Figure 6Correlations among changes in the levels of altered biomolecules and the clinical response induced by anti-TNF therapy in rheumatoid arthritis patients. Correlation analysis among changes in the levels of inflammatory mediators (A), NETosis markers (B) and microRNAs (C) in the serum of Rheumatoid Arthritis patients after 6 months of anti-TNF Therapy and changes in the disease activity score (DAS28).

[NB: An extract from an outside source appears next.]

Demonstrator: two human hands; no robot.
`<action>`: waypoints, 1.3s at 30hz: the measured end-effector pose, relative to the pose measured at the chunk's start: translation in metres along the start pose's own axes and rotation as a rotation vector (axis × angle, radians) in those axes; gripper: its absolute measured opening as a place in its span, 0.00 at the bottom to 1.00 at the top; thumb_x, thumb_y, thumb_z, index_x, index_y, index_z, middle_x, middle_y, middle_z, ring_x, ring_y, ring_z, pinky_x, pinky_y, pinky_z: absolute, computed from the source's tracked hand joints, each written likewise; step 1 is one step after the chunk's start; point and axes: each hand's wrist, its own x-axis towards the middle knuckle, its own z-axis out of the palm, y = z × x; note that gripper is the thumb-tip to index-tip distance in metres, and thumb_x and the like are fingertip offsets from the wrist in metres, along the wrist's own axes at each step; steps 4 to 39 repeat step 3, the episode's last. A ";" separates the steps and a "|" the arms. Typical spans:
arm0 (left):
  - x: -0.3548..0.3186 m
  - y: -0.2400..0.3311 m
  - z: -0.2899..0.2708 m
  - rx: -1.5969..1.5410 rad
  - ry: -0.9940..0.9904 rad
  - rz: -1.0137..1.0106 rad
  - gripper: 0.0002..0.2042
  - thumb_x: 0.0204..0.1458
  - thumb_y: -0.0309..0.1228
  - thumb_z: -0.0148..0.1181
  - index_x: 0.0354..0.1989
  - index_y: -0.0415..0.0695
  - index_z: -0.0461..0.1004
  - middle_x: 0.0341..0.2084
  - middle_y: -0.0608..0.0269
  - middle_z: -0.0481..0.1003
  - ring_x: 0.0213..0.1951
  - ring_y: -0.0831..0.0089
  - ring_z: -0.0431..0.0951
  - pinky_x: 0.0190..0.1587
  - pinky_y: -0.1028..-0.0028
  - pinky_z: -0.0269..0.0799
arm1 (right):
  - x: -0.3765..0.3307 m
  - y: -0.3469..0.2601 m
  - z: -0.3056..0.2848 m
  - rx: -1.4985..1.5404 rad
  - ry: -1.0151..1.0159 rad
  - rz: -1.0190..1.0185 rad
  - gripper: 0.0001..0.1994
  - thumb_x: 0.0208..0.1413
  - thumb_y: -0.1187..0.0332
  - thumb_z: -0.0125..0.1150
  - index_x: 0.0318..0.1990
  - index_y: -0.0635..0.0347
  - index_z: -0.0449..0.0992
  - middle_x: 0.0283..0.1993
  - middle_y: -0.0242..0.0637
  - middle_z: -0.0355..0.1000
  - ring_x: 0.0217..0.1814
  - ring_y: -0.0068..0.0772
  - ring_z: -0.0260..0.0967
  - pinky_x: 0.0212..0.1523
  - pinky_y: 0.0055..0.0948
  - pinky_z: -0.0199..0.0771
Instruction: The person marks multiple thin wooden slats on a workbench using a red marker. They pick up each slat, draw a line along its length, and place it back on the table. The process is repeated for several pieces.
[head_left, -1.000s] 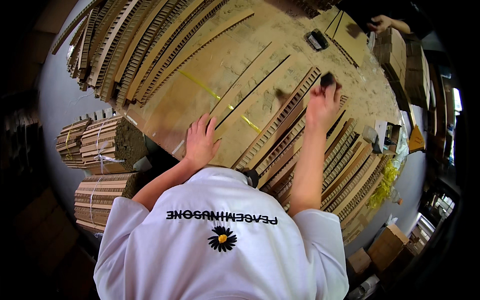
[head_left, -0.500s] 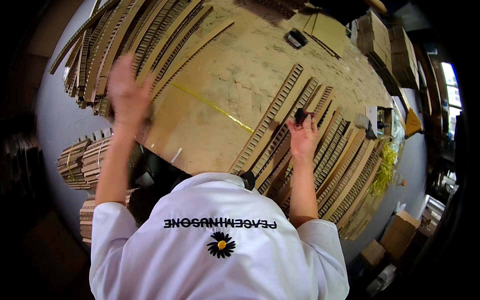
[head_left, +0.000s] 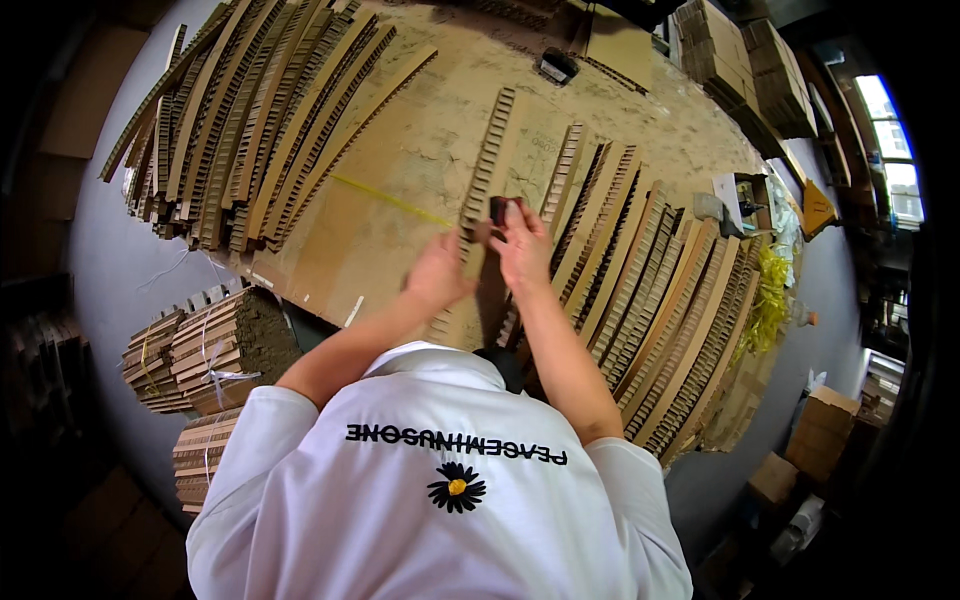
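A long notched cardboard strip (head_left: pixel 492 140) lies lengthwise on the brown cardboard-covered table (head_left: pixel 420 130). My left hand (head_left: pixel 440 275) holds the strip's near end, fingers curled on it. Just to its right, my right hand (head_left: pixel 522 248) grips a small dark tool (head_left: pixel 497 209) against the same strip. The two hands almost touch. A thin yellow band (head_left: pixel 390 200) runs across the table to the strip.
A fan of similar strips (head_left: pixel 650 290) lies to the right, and a larger heap (head_left: pixel 250 130) at the upper left. Tied bundles of strips (head_left: pixel 210 350) stand at the left below the table. Stacked boxes (head_left: pixel 750 60), yellow strapping (head_left: pixel 768 290) and a small dark device (head_left: pixel 557 66) lie farther off.
My left hand came back from the heap at the upper left to the middle, where a new strip now lies. My right hand moved left with the tool to meet it.
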 end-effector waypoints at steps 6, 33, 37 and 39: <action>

Figure 7Biomarkers predictors of anti-TNF response in rheumatoid arthritis by using machine learning. (A) Baseline clinical variables associated with the EULAR clinical response to Anti-TNF in Rheumatoid Arthritis (RA) patients after 6 months (n = 74, including 52 R and 22 NR). (B) Baseline molecular variables associated with the EULAR clinical response in RA patients after 6 months. (C) ROC curve of the machine learning model predictor of clinical response (left panel) using only clinical variables and their individual contribution represented by the odd ratio coefficients (right panel). (D) ROC curve of the machine learning model predictor of clinical response (left panel) using only molecular variables and their individual contribution represented by the odd ratio coefficients (right panel). (E) ROC curve of the machine learning model predictor of clinical response (left panel) using the best combination of clinical and molecular variables and their individual contribution represented by the odd ratio coefficients (right panel). (F) ROC curve of the machine learning model predictor of clinical response in an independent validation cohort. (G) ROC curve of the machine learning model predictor of molecular response in an independent validation cohort. (H) ROC curve of the machine learning model predictor using both clinical and molecular variables. (validation cohort: n = 25, including 14 R and 11 NR). *p < 0.05. R, responders; NR, non responders; AUC, area under the curve.